## [WORK INSTRUCTION]
Locate, in the data below, the line that contains "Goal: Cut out" and the line that contains "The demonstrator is"; reproduce exactly those two lines and every line between them, nothing more.

## [SUPPLIED RECORDS]
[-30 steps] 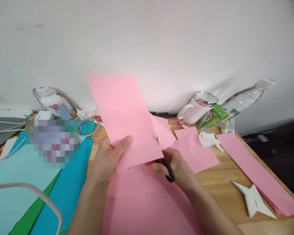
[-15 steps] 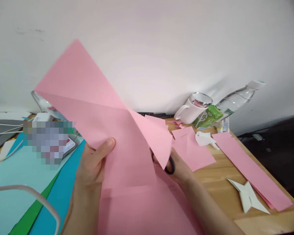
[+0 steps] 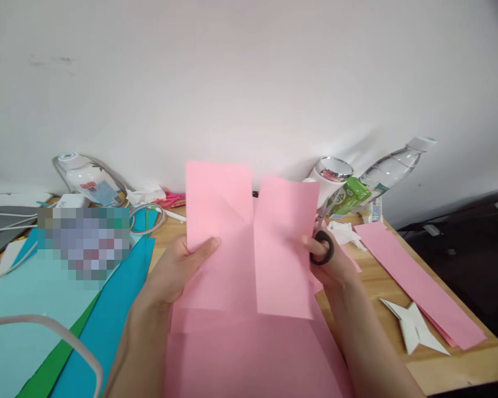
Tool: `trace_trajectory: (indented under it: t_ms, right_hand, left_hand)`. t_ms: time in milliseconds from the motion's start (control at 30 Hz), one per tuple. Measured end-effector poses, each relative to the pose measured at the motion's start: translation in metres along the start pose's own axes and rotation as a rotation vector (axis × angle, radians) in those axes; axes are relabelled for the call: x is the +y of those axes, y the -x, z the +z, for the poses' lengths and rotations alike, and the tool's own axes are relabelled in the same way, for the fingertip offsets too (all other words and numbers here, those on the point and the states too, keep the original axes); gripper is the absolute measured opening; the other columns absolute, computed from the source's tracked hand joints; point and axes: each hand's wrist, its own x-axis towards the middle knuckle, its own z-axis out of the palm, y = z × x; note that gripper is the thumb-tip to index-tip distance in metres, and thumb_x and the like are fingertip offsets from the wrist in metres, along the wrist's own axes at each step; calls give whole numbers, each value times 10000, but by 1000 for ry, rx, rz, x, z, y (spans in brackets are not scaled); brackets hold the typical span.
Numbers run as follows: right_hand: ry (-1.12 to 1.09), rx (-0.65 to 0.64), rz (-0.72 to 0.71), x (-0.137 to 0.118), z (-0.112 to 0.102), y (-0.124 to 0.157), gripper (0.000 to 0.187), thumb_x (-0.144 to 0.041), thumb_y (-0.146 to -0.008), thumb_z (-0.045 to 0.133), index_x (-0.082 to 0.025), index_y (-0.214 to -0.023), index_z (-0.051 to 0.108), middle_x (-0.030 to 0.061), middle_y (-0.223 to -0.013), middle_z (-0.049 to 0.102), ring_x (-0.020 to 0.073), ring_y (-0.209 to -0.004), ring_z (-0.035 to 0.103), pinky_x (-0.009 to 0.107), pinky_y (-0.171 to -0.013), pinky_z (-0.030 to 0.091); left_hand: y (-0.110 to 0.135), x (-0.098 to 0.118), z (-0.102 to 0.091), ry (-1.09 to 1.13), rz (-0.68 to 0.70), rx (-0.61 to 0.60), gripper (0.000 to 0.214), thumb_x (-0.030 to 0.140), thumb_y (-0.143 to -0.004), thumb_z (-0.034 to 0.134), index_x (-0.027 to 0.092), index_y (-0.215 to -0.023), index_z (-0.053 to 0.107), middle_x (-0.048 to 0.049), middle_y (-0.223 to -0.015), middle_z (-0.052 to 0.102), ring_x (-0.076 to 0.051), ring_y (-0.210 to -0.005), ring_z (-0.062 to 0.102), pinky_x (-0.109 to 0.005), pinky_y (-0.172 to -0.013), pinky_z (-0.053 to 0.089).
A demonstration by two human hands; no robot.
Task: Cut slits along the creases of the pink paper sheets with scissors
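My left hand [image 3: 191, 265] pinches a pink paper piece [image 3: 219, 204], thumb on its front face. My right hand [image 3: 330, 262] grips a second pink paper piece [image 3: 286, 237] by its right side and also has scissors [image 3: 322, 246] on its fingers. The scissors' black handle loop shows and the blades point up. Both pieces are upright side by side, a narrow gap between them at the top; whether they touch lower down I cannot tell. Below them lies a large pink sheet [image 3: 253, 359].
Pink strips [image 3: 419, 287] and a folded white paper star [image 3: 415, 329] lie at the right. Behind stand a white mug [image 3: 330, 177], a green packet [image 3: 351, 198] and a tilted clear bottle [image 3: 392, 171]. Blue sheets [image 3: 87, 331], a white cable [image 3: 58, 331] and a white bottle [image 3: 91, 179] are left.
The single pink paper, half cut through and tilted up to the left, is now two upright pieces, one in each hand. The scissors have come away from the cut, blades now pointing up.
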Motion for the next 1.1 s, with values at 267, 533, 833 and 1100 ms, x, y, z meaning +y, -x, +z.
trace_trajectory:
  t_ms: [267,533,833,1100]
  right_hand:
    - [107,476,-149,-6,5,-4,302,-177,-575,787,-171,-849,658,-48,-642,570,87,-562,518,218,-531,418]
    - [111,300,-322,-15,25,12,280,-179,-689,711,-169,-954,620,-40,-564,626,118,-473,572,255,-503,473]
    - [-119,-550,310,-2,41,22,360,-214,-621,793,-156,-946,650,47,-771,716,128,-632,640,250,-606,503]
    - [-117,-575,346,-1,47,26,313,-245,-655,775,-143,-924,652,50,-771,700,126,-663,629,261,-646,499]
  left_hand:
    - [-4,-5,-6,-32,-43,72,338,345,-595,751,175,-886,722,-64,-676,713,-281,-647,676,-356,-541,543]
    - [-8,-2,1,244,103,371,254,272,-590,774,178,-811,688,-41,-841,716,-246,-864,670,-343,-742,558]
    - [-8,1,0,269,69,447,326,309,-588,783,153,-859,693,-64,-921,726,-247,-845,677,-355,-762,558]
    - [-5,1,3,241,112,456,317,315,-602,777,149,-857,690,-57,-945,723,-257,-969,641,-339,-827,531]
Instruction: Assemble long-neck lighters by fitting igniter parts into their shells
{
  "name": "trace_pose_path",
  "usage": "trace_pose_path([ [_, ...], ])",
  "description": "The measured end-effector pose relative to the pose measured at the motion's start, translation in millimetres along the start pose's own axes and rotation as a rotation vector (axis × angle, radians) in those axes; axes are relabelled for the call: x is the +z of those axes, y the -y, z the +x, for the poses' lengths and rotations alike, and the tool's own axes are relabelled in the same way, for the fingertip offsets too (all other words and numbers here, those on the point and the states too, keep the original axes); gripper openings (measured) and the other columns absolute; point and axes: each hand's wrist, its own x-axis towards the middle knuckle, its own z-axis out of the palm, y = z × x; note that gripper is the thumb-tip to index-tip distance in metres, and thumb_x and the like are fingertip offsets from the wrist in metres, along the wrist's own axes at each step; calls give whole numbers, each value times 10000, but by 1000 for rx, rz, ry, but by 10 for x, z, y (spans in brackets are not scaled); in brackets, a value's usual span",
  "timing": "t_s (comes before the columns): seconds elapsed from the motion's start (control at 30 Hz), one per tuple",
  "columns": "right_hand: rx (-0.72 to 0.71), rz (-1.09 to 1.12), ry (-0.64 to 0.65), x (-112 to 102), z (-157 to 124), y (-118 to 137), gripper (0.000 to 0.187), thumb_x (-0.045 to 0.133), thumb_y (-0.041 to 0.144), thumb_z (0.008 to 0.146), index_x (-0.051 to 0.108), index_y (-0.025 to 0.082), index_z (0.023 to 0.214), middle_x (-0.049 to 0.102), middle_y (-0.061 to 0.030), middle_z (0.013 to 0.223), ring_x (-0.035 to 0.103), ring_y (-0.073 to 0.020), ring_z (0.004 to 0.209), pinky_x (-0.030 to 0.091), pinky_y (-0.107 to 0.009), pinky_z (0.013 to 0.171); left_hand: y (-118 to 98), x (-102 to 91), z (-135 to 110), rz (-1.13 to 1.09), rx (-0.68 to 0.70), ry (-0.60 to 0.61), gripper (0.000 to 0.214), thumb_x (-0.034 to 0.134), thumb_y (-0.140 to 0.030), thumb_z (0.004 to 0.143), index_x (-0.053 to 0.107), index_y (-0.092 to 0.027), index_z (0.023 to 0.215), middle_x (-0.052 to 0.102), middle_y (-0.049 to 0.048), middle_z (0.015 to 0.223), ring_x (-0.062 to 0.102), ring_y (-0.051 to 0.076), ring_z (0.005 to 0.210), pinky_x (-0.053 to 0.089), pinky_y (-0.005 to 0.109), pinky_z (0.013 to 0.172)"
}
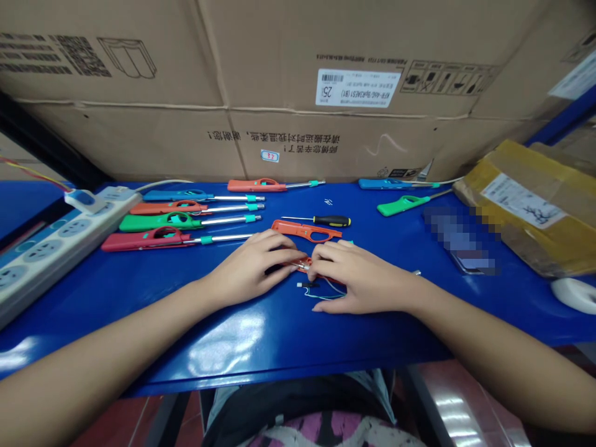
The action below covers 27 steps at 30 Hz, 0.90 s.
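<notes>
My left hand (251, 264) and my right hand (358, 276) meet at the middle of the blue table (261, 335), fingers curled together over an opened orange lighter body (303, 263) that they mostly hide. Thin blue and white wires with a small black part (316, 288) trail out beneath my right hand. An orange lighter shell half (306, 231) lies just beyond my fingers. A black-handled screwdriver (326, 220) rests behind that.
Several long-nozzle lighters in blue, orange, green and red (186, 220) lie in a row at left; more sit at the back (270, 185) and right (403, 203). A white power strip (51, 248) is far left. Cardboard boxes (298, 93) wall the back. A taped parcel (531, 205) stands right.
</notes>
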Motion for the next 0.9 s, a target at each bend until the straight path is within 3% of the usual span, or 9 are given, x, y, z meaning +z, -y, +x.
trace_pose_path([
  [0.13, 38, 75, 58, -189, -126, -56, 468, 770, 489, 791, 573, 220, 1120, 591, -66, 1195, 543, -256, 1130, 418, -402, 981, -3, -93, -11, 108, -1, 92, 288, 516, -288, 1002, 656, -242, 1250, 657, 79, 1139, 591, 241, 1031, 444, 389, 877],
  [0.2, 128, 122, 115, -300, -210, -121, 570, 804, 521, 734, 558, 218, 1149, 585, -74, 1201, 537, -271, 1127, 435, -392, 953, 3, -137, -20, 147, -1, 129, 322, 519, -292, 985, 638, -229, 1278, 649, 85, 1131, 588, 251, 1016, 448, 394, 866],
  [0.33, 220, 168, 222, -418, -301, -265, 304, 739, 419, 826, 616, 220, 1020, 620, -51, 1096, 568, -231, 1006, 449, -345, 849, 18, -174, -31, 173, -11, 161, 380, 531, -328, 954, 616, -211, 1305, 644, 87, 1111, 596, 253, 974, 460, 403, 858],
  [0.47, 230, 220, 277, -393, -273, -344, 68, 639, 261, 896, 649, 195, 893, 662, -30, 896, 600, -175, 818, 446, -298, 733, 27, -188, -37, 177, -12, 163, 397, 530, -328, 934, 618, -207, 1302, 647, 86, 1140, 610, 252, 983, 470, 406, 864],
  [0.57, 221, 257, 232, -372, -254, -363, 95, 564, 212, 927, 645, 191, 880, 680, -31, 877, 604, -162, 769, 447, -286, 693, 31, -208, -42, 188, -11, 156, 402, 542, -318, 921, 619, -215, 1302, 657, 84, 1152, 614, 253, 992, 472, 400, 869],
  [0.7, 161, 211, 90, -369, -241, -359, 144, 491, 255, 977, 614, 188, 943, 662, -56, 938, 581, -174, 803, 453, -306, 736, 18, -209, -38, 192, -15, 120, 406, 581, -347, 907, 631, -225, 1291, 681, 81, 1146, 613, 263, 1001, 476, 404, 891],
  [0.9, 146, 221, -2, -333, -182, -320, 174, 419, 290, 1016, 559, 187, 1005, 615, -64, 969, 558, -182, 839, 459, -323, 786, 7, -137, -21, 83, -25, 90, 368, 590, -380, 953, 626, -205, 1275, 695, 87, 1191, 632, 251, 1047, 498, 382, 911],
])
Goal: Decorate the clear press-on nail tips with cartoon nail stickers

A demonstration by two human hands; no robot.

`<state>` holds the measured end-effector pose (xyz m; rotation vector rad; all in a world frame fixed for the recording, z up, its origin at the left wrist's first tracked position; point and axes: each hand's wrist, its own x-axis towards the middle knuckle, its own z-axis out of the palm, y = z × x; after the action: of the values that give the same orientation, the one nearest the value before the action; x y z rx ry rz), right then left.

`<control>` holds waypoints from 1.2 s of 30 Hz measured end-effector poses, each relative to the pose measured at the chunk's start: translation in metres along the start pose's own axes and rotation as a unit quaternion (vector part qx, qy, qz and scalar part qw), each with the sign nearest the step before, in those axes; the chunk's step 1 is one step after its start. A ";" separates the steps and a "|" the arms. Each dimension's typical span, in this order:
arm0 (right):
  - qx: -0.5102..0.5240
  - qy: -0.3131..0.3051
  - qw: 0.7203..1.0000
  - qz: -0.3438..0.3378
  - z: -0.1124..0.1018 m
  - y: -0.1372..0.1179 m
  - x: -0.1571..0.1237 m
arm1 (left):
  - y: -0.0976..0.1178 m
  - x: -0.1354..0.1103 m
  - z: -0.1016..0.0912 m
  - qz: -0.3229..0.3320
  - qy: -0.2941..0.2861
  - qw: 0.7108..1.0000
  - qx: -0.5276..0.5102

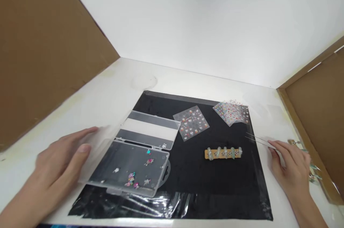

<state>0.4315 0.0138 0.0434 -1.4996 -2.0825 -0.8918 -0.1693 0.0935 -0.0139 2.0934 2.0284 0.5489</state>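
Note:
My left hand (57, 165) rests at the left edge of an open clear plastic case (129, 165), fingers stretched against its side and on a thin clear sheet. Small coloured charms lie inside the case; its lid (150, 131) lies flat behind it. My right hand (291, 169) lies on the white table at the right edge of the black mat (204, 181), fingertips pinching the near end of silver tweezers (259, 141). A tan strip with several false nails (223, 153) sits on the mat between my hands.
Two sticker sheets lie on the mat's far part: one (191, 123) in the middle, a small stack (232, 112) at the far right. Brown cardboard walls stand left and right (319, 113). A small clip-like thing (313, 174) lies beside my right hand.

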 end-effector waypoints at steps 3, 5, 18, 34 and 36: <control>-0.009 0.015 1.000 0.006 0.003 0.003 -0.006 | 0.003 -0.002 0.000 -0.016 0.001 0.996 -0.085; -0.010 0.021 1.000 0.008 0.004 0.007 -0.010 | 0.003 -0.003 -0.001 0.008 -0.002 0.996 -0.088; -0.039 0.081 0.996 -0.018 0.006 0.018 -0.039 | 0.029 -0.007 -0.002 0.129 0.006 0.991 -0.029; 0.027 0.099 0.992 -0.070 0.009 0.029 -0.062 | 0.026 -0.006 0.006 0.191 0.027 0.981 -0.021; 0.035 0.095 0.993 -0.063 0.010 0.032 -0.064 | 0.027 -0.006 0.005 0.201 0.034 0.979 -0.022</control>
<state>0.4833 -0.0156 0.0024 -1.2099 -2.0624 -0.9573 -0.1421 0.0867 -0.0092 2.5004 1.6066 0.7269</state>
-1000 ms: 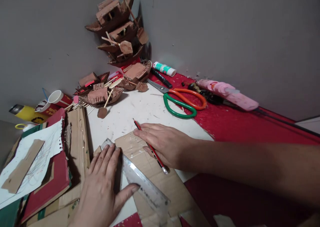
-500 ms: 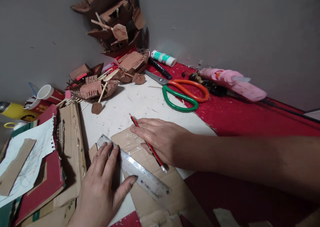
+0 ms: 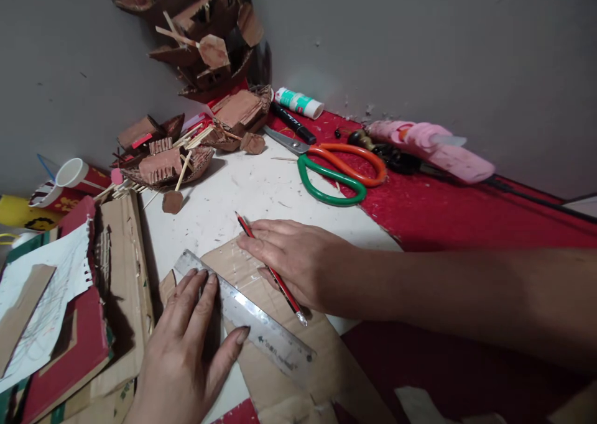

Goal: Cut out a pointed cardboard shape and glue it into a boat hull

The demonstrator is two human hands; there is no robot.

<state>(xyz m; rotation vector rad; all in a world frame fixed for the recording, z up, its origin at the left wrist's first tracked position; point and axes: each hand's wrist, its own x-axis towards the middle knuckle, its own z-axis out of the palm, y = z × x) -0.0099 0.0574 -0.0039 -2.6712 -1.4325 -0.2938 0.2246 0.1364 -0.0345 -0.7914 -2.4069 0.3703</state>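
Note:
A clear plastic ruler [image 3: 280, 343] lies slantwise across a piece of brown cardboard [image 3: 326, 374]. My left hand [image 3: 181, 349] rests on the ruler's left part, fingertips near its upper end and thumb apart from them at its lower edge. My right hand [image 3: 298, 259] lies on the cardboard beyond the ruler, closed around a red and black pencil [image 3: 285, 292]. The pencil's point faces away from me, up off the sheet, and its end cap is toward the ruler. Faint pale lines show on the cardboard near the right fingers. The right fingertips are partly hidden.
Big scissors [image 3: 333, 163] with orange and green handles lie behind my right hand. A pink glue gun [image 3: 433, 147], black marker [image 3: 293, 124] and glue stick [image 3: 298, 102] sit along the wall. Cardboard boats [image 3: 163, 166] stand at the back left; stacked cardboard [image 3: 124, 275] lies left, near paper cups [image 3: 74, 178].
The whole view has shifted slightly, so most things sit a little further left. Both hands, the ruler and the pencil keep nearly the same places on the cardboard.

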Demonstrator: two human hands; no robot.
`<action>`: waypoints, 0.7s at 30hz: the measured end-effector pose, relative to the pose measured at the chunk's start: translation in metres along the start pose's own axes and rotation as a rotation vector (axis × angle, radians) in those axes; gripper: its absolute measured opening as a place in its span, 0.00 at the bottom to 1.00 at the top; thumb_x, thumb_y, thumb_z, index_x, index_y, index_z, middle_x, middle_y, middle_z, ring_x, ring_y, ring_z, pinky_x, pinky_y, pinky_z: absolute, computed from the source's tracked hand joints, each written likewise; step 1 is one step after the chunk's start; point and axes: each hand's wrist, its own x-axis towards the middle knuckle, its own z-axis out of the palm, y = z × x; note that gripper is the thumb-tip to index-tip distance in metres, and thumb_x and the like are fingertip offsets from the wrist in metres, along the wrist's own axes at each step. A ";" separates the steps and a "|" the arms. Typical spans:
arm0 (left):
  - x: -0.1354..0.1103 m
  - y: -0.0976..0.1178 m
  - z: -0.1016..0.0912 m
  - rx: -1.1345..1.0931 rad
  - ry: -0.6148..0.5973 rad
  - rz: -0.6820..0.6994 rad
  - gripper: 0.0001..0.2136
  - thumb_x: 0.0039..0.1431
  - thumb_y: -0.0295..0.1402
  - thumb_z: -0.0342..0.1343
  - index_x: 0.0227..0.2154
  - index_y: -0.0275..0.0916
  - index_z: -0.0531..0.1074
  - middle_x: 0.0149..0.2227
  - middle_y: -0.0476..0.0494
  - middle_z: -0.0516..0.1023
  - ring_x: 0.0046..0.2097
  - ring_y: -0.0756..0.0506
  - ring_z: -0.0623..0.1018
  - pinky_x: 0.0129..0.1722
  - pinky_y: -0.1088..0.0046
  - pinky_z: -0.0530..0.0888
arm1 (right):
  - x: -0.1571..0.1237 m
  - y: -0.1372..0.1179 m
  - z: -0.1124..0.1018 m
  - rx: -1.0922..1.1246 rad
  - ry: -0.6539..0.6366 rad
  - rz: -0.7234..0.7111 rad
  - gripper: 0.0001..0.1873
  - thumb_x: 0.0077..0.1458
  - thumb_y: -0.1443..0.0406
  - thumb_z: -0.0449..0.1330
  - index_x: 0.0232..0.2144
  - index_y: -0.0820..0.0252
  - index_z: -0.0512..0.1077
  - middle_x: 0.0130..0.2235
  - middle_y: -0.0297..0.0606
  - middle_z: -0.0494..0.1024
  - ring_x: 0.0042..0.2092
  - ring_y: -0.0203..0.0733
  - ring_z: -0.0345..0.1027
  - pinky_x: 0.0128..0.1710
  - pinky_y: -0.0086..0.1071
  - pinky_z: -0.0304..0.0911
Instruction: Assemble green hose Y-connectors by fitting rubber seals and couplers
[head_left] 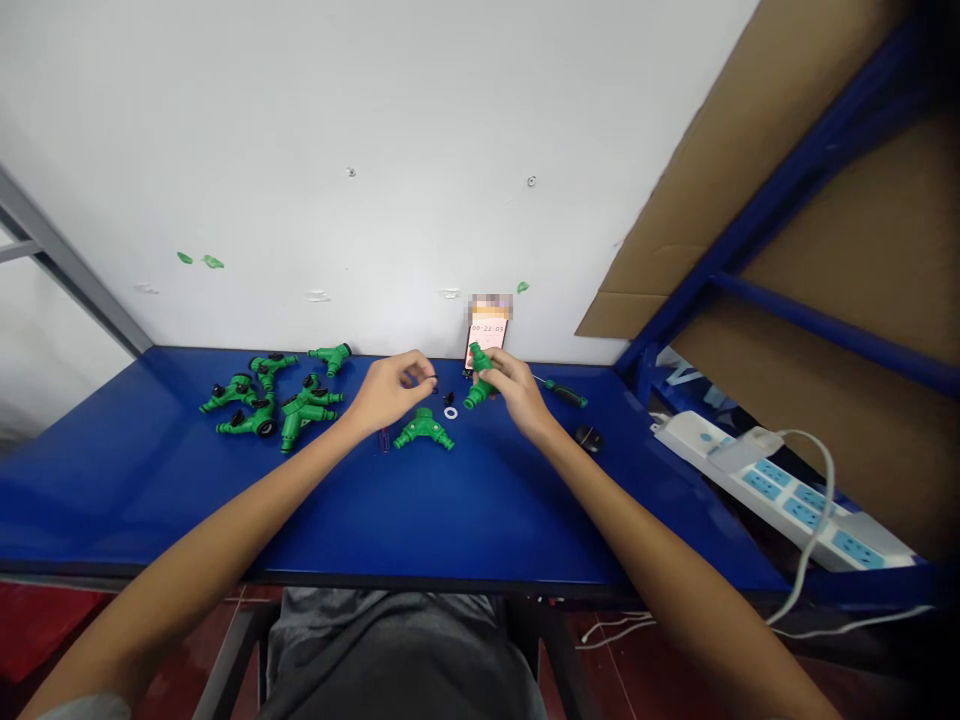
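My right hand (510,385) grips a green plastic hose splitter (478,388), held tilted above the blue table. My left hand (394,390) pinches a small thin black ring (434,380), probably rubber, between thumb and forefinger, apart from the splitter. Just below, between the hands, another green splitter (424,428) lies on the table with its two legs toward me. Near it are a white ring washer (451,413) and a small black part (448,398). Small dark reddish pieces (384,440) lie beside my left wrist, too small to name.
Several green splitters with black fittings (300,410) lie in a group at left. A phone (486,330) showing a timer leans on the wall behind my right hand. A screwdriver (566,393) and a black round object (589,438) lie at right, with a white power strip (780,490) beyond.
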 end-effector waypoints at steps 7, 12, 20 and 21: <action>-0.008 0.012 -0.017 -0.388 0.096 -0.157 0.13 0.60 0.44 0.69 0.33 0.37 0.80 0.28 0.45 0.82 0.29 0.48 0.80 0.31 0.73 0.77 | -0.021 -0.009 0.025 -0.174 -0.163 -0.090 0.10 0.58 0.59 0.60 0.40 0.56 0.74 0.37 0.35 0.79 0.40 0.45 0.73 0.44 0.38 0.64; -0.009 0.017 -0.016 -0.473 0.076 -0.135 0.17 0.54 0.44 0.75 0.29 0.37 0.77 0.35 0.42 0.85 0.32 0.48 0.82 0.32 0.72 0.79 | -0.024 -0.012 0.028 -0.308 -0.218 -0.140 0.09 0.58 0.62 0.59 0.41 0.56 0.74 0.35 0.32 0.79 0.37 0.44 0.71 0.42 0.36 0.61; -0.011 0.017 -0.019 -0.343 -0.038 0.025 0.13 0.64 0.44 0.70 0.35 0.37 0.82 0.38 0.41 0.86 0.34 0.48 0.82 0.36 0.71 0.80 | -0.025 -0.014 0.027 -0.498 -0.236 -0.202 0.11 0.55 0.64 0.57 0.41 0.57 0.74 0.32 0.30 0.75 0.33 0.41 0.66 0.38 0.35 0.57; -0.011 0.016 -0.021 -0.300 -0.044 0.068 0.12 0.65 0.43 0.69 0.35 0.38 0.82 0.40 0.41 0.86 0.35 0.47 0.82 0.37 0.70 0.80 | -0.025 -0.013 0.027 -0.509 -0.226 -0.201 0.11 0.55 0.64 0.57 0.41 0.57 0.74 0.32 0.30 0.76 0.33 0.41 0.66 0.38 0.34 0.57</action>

## [RESULT]
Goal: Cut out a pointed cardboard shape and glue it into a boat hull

The demonstrator is two human hands; there is no robot.

The exercise has been carried out completely.